A PM will notify any of you that have been presented an Award, telling you in more detail why you have been awarded.

Without further ado, here are the current batch of medals, ready to award the worthy!



*Wreath of Champions*










_This is awarded to all winners of the Member of the Month accolade. _
Each winner of this Medal will have contributed to the boards in different ways for the betterment of Heresy and have been given the Award by Staff nomination and vote.

_*Laurels of Victory*_











_Awarded for a placement in a recognized Grand Tournament._
First,Second or Third place in a Grand Tournament gains the Laurels of Victory.

*Crest of the Terraforma*










_For consistently excellent scenery._
This is awarded for making terrain of the highest standard to create the perfect settings for battle.

*Favour of the Warmaster*










_For tireless effort or effort above and beyond the call of duty in promoting positive experiences on Heresy Online._
The winners of this Award will have made the forum a better, friendlier and more interesting place for an extended length of time.


*Guilliman's Seal*










_For writing an exceptional tactical piece._
This award is for those wily few that have the tactical acumen to guide budding commanders in the best use of their forces.


*Fulgrim's Favour*










_Award given for excellence in art._
Bringing visual pleasure through artistic endeavour will gain the Favour of Fulgrim.


*The Mark of the Hydra*










_Award for excellence in finding and confirming rumours._
Awarded to those that bring in the advance news of changes to the game and upcoming releases.
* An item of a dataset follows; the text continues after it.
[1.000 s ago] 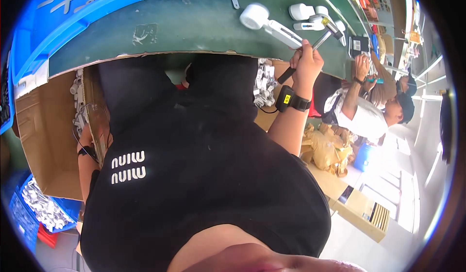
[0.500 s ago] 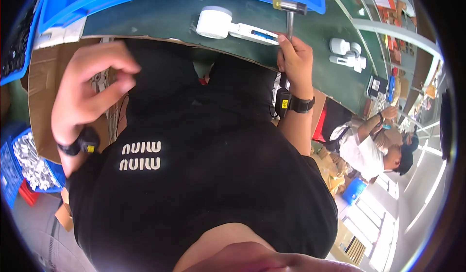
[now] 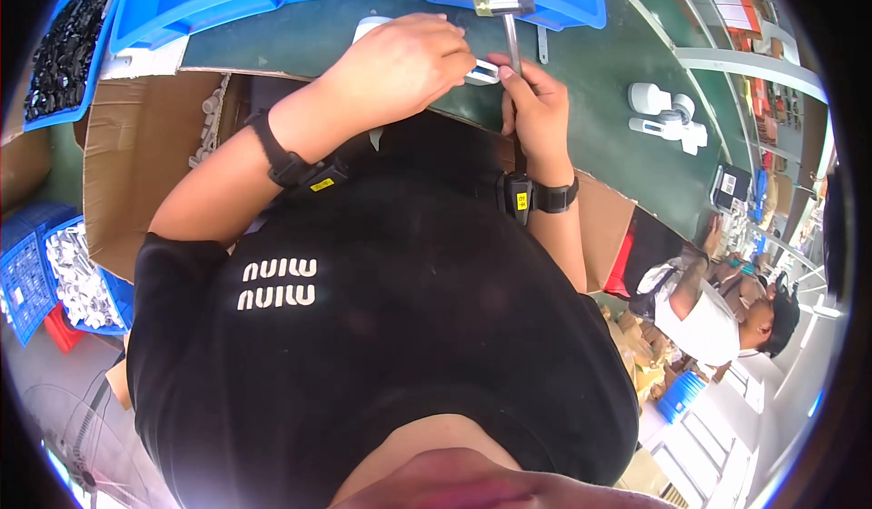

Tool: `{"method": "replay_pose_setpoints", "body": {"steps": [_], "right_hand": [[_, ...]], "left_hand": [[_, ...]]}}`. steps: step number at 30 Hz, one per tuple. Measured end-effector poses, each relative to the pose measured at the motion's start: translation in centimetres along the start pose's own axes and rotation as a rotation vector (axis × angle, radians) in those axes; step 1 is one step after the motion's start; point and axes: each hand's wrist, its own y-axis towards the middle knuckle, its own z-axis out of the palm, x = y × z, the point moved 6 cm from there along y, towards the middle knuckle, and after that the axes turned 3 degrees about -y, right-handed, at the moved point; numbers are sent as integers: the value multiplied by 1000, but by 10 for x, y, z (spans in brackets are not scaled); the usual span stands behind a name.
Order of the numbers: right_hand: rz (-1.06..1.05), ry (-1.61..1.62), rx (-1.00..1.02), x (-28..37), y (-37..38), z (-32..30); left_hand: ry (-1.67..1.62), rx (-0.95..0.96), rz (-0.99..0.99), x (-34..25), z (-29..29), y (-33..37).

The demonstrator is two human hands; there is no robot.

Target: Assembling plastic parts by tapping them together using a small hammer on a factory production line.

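My right hand (image 3: 538, 100) is closed round the handle of a small two-faced hammer (image 3: 507, 6), its metal shaft rising above the fist. The thumb and forefinger of that hand also touch the end of a white plastic device (image 3: 484, 73) with a blue inset. Reaching across from the left, my left hand (image 3: 404, 64) lies over the device's middle, fingers curled and pressed together. Whatever its fingertips hold is hidden. Only a bit of the device's round white head shows past the left hand, at the near side of the green table (image 3: 581, 78).
Blue bins (image 3: 272, 0) with light parts stand along the far side; another holds black parts (image 3: 73, 50). More white devices (image 3: 668, 114) lie at the right. Below the table edge is a cardboard box (image 3: 136, 164). A person in white (image 3: 699, 318) works farther right.
My left hand has swung from the left, beside the box, up onto the white device, covering most of it. The hammer in my right hand has shifted slightly left.
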Motion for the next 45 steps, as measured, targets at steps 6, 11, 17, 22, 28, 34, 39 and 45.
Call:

*Baton of the Grand Marshal*










_For 'marshalling' your forces for the Army Painting Challenge._
This award will be presented to those that have completed an entire Army Painting Challenge.

*
Mark of Tzeentch*










_For winning a Conversion Contest._
Having exerted the power of change to reform a miniature to your will to win a competition.


*Order of the Artificer*










_Award for excellence in Modelling and Conversion of miniatures._
This award is presented to members that have produced outstanding modelling and conversion projects.

*Mark of Slaanesh*










_Awarded for winning a painting Competition._
This award will be presented to those that have bedazzled us with their painting skills to win in a painting competition.



_*Order of the Codicier*_









_Awarded for sharing tactical victories and defeats in battle reports._
Win or lose, quality and entertaining Battle Reports posted for any games on the forums will receive the Order of the Codicier.

*Order of the Astropath*










_Awarded for producing tutorials of the highest standard._
Being a Guiding Light in the tutorials forum earns the Order of the Astropath.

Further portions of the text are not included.